Return all the lines below in which the string "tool" appears.

[Data excerpts]
----

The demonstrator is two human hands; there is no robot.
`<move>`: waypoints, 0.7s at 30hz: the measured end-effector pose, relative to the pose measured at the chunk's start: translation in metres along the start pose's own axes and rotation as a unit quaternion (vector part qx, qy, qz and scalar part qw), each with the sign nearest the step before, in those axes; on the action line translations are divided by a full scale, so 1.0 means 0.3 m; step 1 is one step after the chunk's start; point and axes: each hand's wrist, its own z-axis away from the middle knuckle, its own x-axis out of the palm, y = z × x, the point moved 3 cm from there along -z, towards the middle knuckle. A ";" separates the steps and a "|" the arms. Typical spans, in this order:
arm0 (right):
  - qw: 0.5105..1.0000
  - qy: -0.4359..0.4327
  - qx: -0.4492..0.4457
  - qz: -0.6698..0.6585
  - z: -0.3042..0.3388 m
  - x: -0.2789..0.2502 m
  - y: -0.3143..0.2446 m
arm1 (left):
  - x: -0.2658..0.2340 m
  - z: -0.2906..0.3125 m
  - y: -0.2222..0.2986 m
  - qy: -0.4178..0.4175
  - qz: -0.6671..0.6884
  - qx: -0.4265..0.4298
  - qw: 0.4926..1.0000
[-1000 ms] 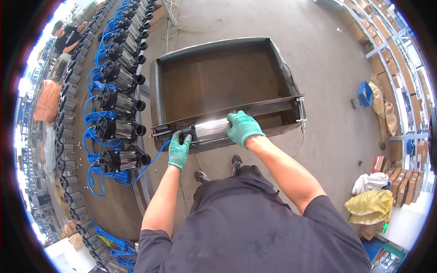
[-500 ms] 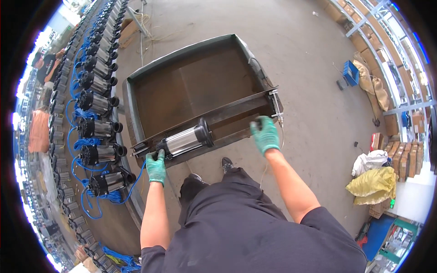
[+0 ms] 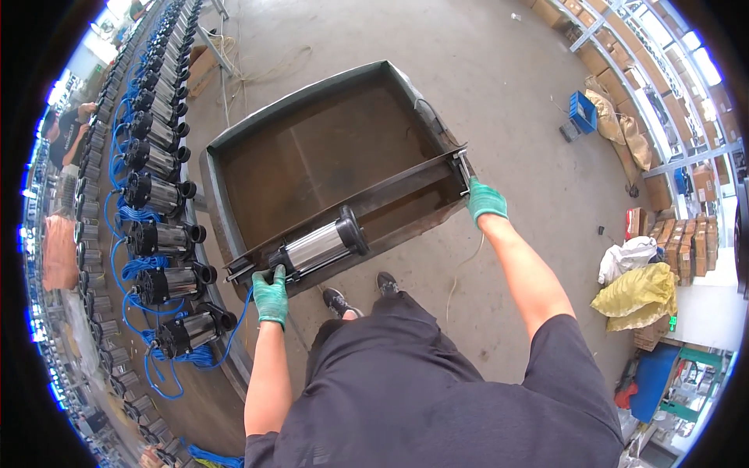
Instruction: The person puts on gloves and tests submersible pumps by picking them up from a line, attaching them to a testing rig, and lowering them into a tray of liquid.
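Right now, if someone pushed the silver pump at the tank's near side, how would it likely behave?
The pump looks stiff and probably heavy, given its metal barrel. That rounded shape might roll, though the wide black end could hinder it. Its shine suggests slipperiness.

Grey concrete floor (image 3: 499, 101), metal shelves (image 3: 694, 159) on the right holding brown cardboard boxes (image 3: 594, 61), bright white light (image 3: 58, 90) on the left

Two gloved hands (image 3: 271, 298) (image 3: 488, 201), two shoes (image 3: 337, 303) (image 3: 387, 283), one tank (image 3: 296, 111) and one pump (image 3: 316, 248) on it show. The pump row (image 3: 168, 285) probably exceeds eight; its far end blurs.
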 end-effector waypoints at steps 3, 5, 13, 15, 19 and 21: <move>1.000 0.012 -0.009 0.017 -0.009 0.013 -0.018 | -0.005 0.007 0.010 -0.001 -0.018 0.000 1.000; 1.000 0.005 -0.011 0.021 -0.021 0.019 -0.032 | -0.013 0.003 -0.005 0.002 -0.020 0.029 0.999; 0.910 0.009 0.094 -0.404 -0.022 0.006 0.018 | -0.015 0.031 0.053 0.003 -0.053 0.047 0.997; 0.832 0.011 0.144 -0.535 0.056 -0.036 -0.031 | -0.025 0.027 0.051 0.008 -0.057 0.046 0.997; 0.760 -0.060 -0.007 -0.647 0.254 -0.095 -0.191 | -0.018 0.028 0.062 0.008 -0.057 0.062 0.996; 0.715 -0.128 -0.058 -0.685 0.315 -0.051 -0.288 | -0.024 0.024 0.042 0.006 -0.059 0.056 0.997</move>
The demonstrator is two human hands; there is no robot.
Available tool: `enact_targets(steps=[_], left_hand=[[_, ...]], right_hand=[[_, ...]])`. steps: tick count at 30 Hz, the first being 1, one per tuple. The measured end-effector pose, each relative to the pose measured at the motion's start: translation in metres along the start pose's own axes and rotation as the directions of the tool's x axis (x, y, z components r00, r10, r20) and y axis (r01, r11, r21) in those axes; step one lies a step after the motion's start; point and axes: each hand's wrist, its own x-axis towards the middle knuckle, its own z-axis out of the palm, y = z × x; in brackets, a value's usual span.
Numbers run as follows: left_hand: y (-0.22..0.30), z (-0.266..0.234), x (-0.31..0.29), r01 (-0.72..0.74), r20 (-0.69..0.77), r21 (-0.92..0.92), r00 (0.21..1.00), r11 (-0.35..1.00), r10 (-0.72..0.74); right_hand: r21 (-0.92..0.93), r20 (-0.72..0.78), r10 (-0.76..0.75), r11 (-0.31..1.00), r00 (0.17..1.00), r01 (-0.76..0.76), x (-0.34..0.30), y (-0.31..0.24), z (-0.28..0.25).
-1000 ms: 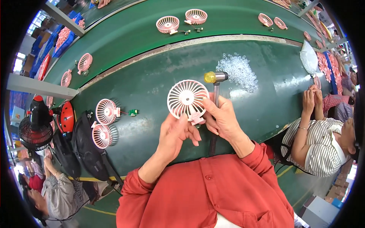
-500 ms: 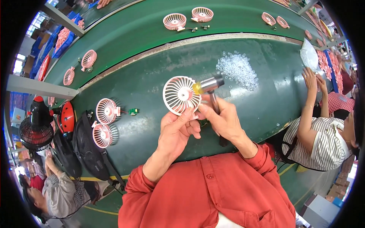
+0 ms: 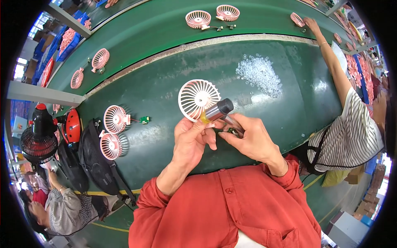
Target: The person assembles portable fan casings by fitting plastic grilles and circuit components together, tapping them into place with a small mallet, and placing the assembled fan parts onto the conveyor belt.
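Pinched by its lower edge, a pale pink round fan grille (image 3: 198, 96) is in my left hand (image 3: 189, 140), its slatted face turned up. My right hand (image 3: 257, 138) grips a small hammer (image 3: 218, 110) with a metal head, a black end and a yellow end. That yellow end is at the grille's lower rim, close to my left thumb; whether it touches cannot be made out. A small green circuit board (image 3: 233, 131) shows by my right fingers, partly hidden. Two more pink grilles (image 3: 115, 119) lie on the table to the left, one wired to a green board (image 3: 144, 120).
A heap of small clear rings (image 3: 259, 75) lies beyond my right hand. Several pink grilles (image 3: 197, 20) ride the green conveyor belt (image 3: 149, 29). A black-and-red fan (image 3: 39, 138) and a black bag (image 3: 97, 159) stand left. A co-worker's arm (image 3: 336, 68) reaches over the belt at right.
The hammer head has swung down and left to the grille's lower rim. Grilles on the belt have shifted right. The co-worker at right has stretched an arm to a grille on the belt.
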Motion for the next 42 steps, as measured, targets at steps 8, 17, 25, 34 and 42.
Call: enact_targets(steps=[8,17,25,34,42], left_hand=[[-0.005,0.001,0.001,-0.087,0.006,0.197,0.996,0.977,0.087],[-0.005,0.005,-0.001,-0.089,0.022,0.339,0.996,0.937,0.087],[-0.002,-0.002,0.0,-0.1,0.035,0.288,0.995,0.953,0.094],[-0.006,0.004,0.003,0.239,-0.031,0.061,0.971,0.969,-0.237],[0.002,-0.006,-0.008,0.231,0.05,0.014,0.971,0.973,-0.232]], right_hand=[[-0.167,-0.14,-0.094,0.984,0.986,0.07,-0.002,-0.009,0.003],[-0.161,-0.166,-0.101,0.984,0.981,0.074,0.001,0.002,0.001],[-0.069,-0.104,0.039,0.997,0.994,-0.047,-0.003,-0.008,-0.009],[-0.488,-0.092,-0.416,0.811,0.905,0.323,-0.007,-0.005,0.019],[-0.357,-0.199,-0.53,0.822,0.824,0.443,0.015,0.022,0.02]])
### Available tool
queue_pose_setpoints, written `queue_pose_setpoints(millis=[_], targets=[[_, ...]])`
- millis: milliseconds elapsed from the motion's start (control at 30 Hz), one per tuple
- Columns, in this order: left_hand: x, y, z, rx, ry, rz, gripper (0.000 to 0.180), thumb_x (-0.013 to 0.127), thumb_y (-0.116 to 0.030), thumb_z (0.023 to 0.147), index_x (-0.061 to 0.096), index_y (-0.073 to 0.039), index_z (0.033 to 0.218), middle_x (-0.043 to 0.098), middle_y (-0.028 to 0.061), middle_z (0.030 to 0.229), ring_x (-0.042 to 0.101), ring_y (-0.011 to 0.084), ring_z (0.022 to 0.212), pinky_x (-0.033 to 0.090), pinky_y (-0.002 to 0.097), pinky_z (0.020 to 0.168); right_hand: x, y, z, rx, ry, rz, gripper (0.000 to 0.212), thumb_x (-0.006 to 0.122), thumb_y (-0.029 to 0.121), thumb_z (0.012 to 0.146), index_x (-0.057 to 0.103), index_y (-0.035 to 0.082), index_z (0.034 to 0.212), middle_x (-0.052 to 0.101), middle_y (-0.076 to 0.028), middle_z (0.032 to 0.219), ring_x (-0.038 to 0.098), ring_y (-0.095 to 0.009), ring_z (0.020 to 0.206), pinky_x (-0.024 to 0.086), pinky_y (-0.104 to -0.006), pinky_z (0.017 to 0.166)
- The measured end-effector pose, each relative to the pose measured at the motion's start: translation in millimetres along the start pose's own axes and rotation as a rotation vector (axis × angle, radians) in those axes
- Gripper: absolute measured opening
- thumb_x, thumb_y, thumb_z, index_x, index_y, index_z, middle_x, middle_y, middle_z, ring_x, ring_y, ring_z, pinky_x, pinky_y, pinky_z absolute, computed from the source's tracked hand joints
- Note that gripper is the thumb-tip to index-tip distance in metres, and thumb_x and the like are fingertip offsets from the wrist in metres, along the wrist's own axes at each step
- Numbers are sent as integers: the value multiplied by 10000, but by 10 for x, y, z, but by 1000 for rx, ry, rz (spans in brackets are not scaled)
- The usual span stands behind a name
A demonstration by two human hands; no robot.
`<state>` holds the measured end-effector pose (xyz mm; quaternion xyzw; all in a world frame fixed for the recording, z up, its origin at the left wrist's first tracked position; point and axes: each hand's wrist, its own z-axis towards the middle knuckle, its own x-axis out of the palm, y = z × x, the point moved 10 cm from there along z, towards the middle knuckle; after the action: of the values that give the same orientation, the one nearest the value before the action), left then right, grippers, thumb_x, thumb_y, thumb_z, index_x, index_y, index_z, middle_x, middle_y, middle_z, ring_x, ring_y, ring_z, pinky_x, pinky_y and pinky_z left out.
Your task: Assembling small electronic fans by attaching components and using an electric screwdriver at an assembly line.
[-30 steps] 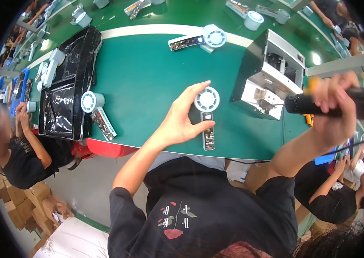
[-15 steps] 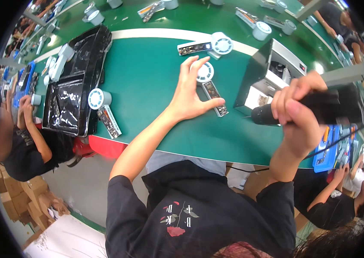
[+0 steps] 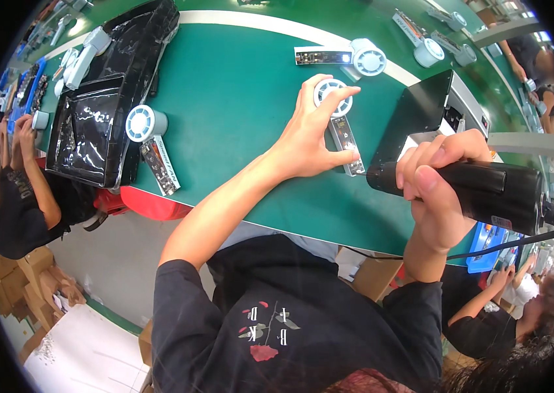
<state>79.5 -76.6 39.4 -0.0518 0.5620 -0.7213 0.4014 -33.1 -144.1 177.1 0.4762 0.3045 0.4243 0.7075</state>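
A small pale-blue handheld fan (image 3: pixel 345 134) lies on the green table, its handle uncovered so that a circuit board shows. My left hand (image 3: pixel 309 134) spans it, the thumb on the handle's lower end and fingers around the round fan head. A corded black electric screwdriver (image 3: pixel 480 193) is wrapped in my right hand (image 3: pixel 440 180) and lies nearly level. Its tip points left, close to the lower end of the fan's handle; whether it touches cannot be made out.
A black and silver box-shaped device (image 3: pixel 414 108) stands beyond my right hand. Another opened fan (image 3: pixel 368 60) lies behind, one more (image 3: pixel 147 124) at left beside a black tray (image 3: pixel 90 131). The screwdriver's cable (image 3: pixel 513 242) runs along the right. Other people sit on both sides.
The screwdriver has come down and its tip now sits at the fan's handle. My left index finger has moved onto the fan head. The whole view has shifted slightly.
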Motion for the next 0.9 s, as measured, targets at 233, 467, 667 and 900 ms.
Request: queue_pose_setpoints(millis=[233, 467, 667, 900], targets=[[-7, -13, 5, 19, -4, 4, 923, 915, -165, 624, 481, -186, 1438, 298, 222, 1421, 425, 392, 1312, 412, 469, 1109, -68, -89, -3, 39, -22, 116, 263, 714, -104, 787, 534, 14, 938, 643, -99, 727, 624, -144, 643, 508, -263, 624], [-15, -8, 12, 19, -7, 15, 918, 917, -169, 625, 485, -184, 1435, 306, 223, 1421, 417, 397, 1322, 415, 471, 1106, -3, -82, 20, 11, 28, -19, 186, 608, -25, 846, 465, 23, 954, 506, -63, 662, 484, -139, 508, 444, -317, 554], [-17, -20, 11, 12, 5, 14, 920, 917, -175, 630, 479, -189, 1440, 305, 226, 1420, 408, 399, 1328, 411, 471, 1108, -5, -132, -17, 22, 51, 113, 223, 680, -106, 795, 520, 19, 887, 616, -56, 674, 611, -136, 609, 499, -262, 621], [-9, -25, 8, 0, -2, 27, 909, 902, -186, 609, 478, -174, 1413, 304, 258, 1388, 391, 444, 1281, 438, 504, 1060, 75, -96, -67, -89, 146, -42, 237, 772, -15, 710, 582, 52, 833, 646, -56, 666, 634, -151, 582, 490, -264, 555]])
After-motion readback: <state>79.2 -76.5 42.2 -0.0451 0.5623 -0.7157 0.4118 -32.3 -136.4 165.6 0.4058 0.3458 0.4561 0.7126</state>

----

- Expected answer -
Available tool: `enact_targets(steps=[_], left_hand=[[_, ...]], right_hand=[[_, ...]])`. steps: tick count at 30 Hz, the first being 1, one per tuple. The measured end-effector pose, each relative to the pose measured at the motion's start: translation in metres along the start pose's own axes and rotation as the directions of the tool's x axis (x, y, z components r00, r10, r20) and y axis (r01, r11, r21) in those axes; step one lies a step after the motion's start; point and axes: each hand's wrist, its own x-axis towards the middle knuckle, its own z-axis out of the palm, y = z × x; in brackets, a value's usual span.
### Available tool

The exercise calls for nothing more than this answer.